First, Paul says the Holy Spirit gives us supernatural power to live the Christian life and overcome fear with boldness and courage. The literal God who made the world and everything in it lives within us. This is mind-blowing and, when we think deeply about it, brings great encouragement. In addition, Jesus also promises us this power in Acts 1:8: “you will receive power when the Holy Spirit comes on you; and you will be my witnesses in Jerusalem, and in all Judea and Samaria, and to the ends of the earth.” What great encouragement to know that the Holy Spirit who raised Christ from the dead lives in us and is working for our good (Ephesians 1:19-21)! God promises power from the Holy Spirit to overcome the fear of man and to do what He is calling us to do! Do you believe and act on this?
Second, Paul tells Timothy that the Spirit will give him love. It seems unusual, but the Bible teaches that the opposite of fear is love and that love casts out fear (1 John 4:18). Tim Keller writes, “The only thing that casts out the fear of man is a deep love relationship with God.”2Timothy Keller, God’s Wisdom for Navigating Life, p.96. Timothy’s fear was conquered by love, as Paul describes in Philippians: “I have no one else like him, who takes a genuine interest in your welfare. For everyone looks out for his own interests, not those of Jesus Christ. But you know that Timothy has proved himself, because as a father he has served with me in the work of the gospel.” Timothy was so moved by the Spirit that he had a deep love for God and others that gave him great effectiveness in the ministry. God’s Spirit gives us a deep love for God and others that enables us to overcome the fear of man. Do you believe in and pray for this love?

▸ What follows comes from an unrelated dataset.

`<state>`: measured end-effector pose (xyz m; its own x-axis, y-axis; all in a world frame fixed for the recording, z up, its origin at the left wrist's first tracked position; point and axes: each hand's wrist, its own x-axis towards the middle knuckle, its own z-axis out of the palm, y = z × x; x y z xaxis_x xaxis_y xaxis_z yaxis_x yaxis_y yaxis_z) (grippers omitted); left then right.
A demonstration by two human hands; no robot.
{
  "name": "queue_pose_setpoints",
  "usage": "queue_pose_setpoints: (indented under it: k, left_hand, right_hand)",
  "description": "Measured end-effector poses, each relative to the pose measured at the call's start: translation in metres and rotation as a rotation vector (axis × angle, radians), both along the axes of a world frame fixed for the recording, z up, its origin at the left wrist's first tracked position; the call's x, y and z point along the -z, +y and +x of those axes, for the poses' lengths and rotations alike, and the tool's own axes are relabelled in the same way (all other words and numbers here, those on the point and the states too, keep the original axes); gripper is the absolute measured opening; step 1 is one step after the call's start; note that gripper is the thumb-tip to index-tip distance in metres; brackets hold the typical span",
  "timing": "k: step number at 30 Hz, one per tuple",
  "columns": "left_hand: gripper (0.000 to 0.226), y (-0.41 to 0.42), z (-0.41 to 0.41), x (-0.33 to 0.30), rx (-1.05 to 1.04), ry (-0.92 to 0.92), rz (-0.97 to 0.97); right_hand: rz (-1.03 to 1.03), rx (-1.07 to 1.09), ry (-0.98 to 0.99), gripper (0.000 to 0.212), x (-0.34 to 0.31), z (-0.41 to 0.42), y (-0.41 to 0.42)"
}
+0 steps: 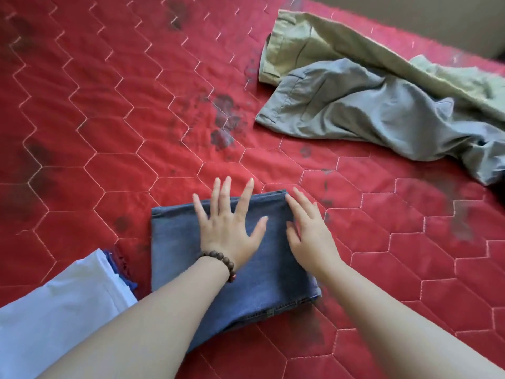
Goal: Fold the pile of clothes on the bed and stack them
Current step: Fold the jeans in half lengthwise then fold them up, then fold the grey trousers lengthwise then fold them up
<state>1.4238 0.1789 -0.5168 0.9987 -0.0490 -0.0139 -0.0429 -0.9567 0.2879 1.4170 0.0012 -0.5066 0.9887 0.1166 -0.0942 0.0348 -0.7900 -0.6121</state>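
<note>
Folded blue jeans (177, 247) lie as a flat rectangle on the red quilted bed near its front edge. My left hand (229, 225), with a bead bracelet at the wrist, presses flat on the jeans with fingers spread. My right hand (308, 231) rests with straight fingers on the jeans' right edge. At the back right lie unfolded grey-blue trousers (369, 110), spread loosely, partly on top of unfolded khaki trousers (328, 39).
A folded white garment (62, 305) with a blue layer under it lies at the lower left beside the jeans. The red quilt (95, 119) stretches wide to the left and back. The bed's far edge runs at the top right.
</note>
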Motion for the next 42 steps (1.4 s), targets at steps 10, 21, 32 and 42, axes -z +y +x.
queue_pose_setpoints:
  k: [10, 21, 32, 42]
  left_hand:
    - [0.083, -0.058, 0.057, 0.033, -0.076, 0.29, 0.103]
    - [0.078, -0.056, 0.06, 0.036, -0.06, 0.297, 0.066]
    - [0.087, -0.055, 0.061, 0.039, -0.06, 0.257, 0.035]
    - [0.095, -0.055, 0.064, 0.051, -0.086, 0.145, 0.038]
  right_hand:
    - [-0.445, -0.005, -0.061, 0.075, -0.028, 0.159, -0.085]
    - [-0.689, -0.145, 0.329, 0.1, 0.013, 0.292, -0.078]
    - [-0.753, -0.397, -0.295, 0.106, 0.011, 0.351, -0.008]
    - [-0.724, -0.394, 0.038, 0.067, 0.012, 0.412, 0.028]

Third, Paul reminds Timothy that the Spirit has given him “self-discipline.” The same word appears later when Paul tells Timothy to “keep your head in all situations.” (2 Timothy 4:5) This essentially means to think the right way in all situations. When we are afraid, our thoughts go astray and we struggle to focus on what is true about God, ourselves, and our situation. However, Paul reminds us that the Holy Spirit directs our thoughts and minds to focus on what is pleasing and honoring to the Lord. Isaiah 26:3 says, “You will keep in perfect peace him whose mind is steadfast, because he trusts in you.” God’s Spirit gives us the ability to think correctly when we are tempted toward fear. Do you regularly meditate on God, His character, promises, and precepts to help you overcome the fear of man?

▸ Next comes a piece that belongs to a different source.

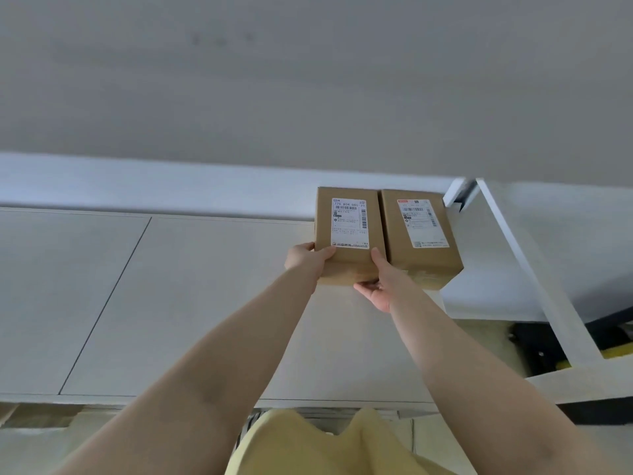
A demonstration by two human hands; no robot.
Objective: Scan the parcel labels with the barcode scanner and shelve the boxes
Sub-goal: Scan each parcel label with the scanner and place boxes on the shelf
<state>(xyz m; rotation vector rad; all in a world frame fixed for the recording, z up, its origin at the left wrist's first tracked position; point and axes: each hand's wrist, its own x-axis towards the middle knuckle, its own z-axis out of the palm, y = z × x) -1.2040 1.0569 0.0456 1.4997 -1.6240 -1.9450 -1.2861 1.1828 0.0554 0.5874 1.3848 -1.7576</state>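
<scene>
Presently on the shelf: two cardboard parcels, side by side and touching or very nearly so, at the right end of the white shelf top (212, 303), close to its back edge.

Item one, the left box (346, 234): plain brown carton, upright, white shipping label facing the camera. Held by both hands. The left hand (306, 258) grips the lower left edge, thumb on the front face near the label's corner. The right hand (380, 286) cups the lower right corner, thumb up along the right edge and fingers curled beneath. Whether the base is fully seated on the shelf cannot be told; the hands cover it.

Item two, the right box (419, 234): same kind of carton, same size by appearance, label facing out, standing free of either hand, tape visible along its lower edge.

Handling, as a judgement: rigid corrugated board, dry and not slippery, light enough to be raised overhead on outstretched arms. Corners and edges are the stiff parts, so the low, two-sided hold suits it; pressing the middle of a face risks denting. Contents unknown, so treat as fragile.

Count: boxes, two; labels in view, two, one per box; hands, two, both occupied with item one. Barcode scanner: none in view.

Also visible: a white upright frame (534, 269) at the right of the shelf.
</scene>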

How might memorizing and meditating on these promises help you to serve the Lord more faithfully and overcome your anxiety? Peter tells us that “he has given us his great and precious promises, so that through them you may participate in the divine nature (2 Peter 1:4).” In other words, the promises of God’s Word will empower us to please the Lord and emulate Christ. What other promises may God use to help you overcome your anxiety?

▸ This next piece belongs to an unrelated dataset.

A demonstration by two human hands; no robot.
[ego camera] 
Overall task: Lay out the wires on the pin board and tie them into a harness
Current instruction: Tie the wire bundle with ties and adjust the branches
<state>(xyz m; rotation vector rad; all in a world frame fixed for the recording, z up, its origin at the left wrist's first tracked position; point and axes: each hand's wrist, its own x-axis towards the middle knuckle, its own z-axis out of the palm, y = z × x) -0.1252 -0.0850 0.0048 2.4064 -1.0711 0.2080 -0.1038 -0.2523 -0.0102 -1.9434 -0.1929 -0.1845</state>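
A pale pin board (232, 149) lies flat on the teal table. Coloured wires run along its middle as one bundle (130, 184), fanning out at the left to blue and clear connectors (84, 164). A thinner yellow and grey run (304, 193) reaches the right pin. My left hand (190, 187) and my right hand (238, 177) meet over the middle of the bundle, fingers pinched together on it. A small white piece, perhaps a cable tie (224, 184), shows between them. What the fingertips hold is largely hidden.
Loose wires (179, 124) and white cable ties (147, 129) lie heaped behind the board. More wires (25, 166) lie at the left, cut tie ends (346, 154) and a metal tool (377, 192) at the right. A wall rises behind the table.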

It’s noteworthy that this “timid” Timothy’s name actually means “one who honors God.” The Bible’s last mention of Timothy in Hebrews tells of his release from prison, likely because of his boldness to preach the gospel. Church tradition tells us he died at the hands of those who opposed the gospel. Timothy did honor and please God in the end, and we can too. May the Lord empower us through these promises to overcome our fear of man, honoring Him in all He calls us to do!